Joyeux Noel!

naziA l’heure où d’aucuns (Ah qu’il serait bon qu’ils ne soient vraiment « aucuns ») cherchent à vendre leurs opinions qu’ils déguisent en idées, que les diseurs-tout-haut-de-ce-que-tout-le-monde-pense-tout-bas, sous prétexte de les dire et les analyser pour mieux les combattre, fomentent et provoquent les clivages, les oppositions et les haines, à cette heure où nous devrions nous effrayer des cimeterres ensanglantés du musulman forcément fou d’Allah ou de la main invisible du juif à nez crochu forcément fourbe, à cette heure où il ne convient plus de craindre mais bien de se préparer à une « libanisation » (sic) de la France ou de la Belgique, à cette heure du « déclin » des « civilisations », des « identités », des « valeurs », à cette heure qui sonne depuis longtemps et de plus en plus désagréablement à nos oreilles, nous est revenu cette sublime méditation sur l’amour puisée aux source de Grenade qu’est « Le fou d’Elsa » d’Aragon, dont nous relûmes l’extrait suivant :

Ne sais-tu donc que ce monde où tu vis fut de toujours et à jamais demeure celui du pieux mensonge?  Eux tous, qui n’ont crainte hâter la mort d’un père afin de le dépouiller, ces voleurs de bonheur et ces pillards de rêves, spéculateurs de la famine et débauchés secrets, usuriers et gardes-chiourme, maquereaux et revendeurs de chair et de sueur, tortionnaires légaux, assassins et monarques, ou ces gagne-petit des palais, de la guerre et de l’orgie, ah, comme à bas prix tu leur procures l’occasion d’exposer leurs sentiments nobles, leurs cœurs généreux, l’amour de Dieu, de leur prochain, du peuple!  Et, sous le masque de la bonté, ne se trouve-t-il point un chanteur qui sache dire le visage immonde, et puant de la Bête, une incantation qui fasse mourir les déguisés de leur odeur révélée?  Quand la vertu cessera-t-elle d’être ce parfum par quoi la décomposition se dissimule, et les siècles passent en vain, les sociétés se succèdent, les dieux, les philosophes, la peste ne change que de costume, et la charogne à son aise étale au grand jour son mufle maquillé…  Il n’y a pas une aspiration de l’âme, une grandeur de l’idée, une générosité de l’homme, au bout du compte qui ne serve d’éventail à la puissante Hypocrisie, toujours victorieuse et toujours adulée.  Elle a pour cortège les hommes de cérémonie, à qui parole n’est jamais autre que déjà pesée, éprouvée, ajustée, langage que cette politesse, où se trouve le prix quotidien qu’ils sont payés, les hommes de citation, les hommes-échos, qu’un mot suffit à faire pivoter sur leurs convictions, tant ils sont bien graissés, bien huilés et reconnaissants de l’être…  les hommes de prosternation changeant plus facilement d’idole que de liturgie…  Et si tu ne vois point de quoi je veux parler, ne te tourmente pas : point n’est besoin de Grenade aux derniers jours pour l’entendre, à l’imbécile cherchant à lire entre les lignes, qu’il lève son flambeau de sa main tremblante, et lise son infamie au premier semblant de miroir!  Et la parole soit comme avant une bataille :  Ecartez-vous de ma route, ô Hypocrites!

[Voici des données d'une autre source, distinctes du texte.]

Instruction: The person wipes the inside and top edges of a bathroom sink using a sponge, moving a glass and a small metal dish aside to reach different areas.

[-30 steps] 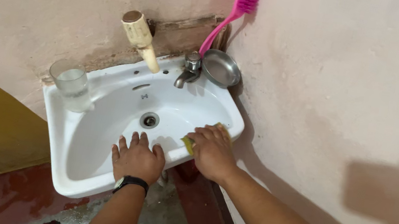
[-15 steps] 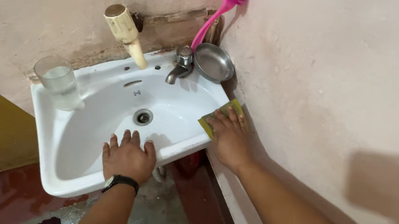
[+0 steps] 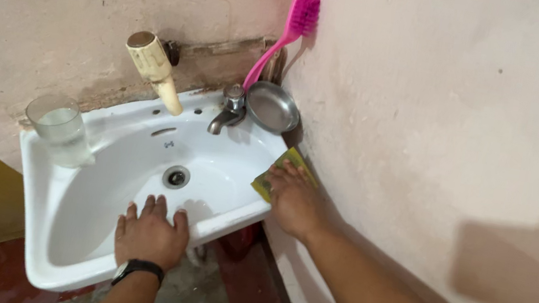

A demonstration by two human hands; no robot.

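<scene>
**One sponge, two hands at a white wall basin**

Going left to right: one clear drinking glass (image 3: 61, 126), ribbed and cloudy with water, stands on the basin's rim at about 10 o'clock. One white ceramic washbasin (image 3: 33, 208), glossy and rounded, is fixed into the wall corner, with a single round metal drain (image 3: 176, 177) at its centre. The left hand (image 3: 150, 233) lies flat and open, palm down, over the front rim at 6 o'clock, its fingers spread into the bowl; one black wristwatch (image 3: 137, 269) bands the wrist. At 12 o'clock, one beige plastic tap (image 3: 153, 68), cylindrical and ridged, juts from the wall. Just right of it sits one dull metal tap (image 3: 227, 110). At 1 o'clock, one shallow round steel bowl (image 3: 272, 107) rests on the rim's corner, and one pink plastic brush (image 3: 285, 32) with a bristly head leans up the wall behind it. The right hand (image 3: 294, 199) presses one yellow-green rectangular sponge (image 3: 277, 171) against the basin's right rim at 3 o'clock, fingers curled over it. The plastered walls are rough and stained.
</scene>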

En cette veille de réveillons où vous pourrez sans doute constater que le fameux tout-le-monde pense malheureusement beaucoup plus haut que les diseurs-tout-haut le disent, vous saurez donc quoi leur répondre.  Ce qui, peut-être, leur permettra de se rappeler que penser (haut ou bas) peut avoir des conséquences fâcheuses!